**Exercise directions**
Can you write out the whole listing exactly?

**Recorded data**
┄┄┄┄┄┄┄┄┄┄
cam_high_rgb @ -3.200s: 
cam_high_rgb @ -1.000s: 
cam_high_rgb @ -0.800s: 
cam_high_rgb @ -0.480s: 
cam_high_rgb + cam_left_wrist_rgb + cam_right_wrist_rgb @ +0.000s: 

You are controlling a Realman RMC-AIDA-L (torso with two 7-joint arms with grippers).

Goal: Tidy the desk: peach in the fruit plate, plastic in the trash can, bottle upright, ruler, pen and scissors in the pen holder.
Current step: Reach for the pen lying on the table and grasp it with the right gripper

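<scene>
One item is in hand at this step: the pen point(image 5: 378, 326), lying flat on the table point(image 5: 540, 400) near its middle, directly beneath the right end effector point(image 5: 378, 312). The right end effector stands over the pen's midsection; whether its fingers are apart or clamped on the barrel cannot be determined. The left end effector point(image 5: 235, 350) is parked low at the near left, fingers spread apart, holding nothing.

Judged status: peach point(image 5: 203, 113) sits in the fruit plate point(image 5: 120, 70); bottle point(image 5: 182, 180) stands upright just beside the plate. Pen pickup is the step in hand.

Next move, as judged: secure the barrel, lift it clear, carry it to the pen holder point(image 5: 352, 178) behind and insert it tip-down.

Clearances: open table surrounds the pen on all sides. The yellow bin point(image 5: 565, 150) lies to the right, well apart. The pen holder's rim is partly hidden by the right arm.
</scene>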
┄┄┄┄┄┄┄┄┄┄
**Completed exercise**
cam_high_rgb @ -3.200s: 
cam_high_rgb @ -1.000s: 
cam_high_rgb @ -0.800s: 
cam_high_rgb @ -0.480s: 
cam_high_rgb + cam_left_wrist_rgb + cam_right_wrist_rgb @ +0.000s: 

You are controlling a Realman RMC-AIDA-L (torso with two 7-joint arms with grippers).

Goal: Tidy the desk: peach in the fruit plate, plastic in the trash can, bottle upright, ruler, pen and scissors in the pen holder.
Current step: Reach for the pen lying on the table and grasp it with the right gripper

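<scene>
One item is in hand at this step: the pen point(image 5: 378, 326), lying flat on the table point(image 5: 540, 400) near its middle, directly beneath the right end effector point(image 5: 378, 312). The right end effector stands over the pen's midsection; whether its fingers are apart or clamped on the barrel cannot be determined. The left end effector point(image 5: 235, 350) is parked low at the near left, fingers spread apart, holding nothing.

Judged status: peach point(image 5: 203, 113) sits in the fruit plate point(image 5: 120, 70); bottle point(image 5: 182, 180) stands upright just beside the plate. Pen pickup is the step in hand.

Next move, as judged: secure the barrel, lift it clear, carry it to the pen holder point(image 5: 352, 178) behind and insert it tip-down.

Clearances: open table surrounds the pen on all sides. The yellow bin point(image 5: 565, 150) lies to the right, well apart. The pen holder's rim is partly hidden by the right arm.
</scene>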

The answer given is complete as it stands.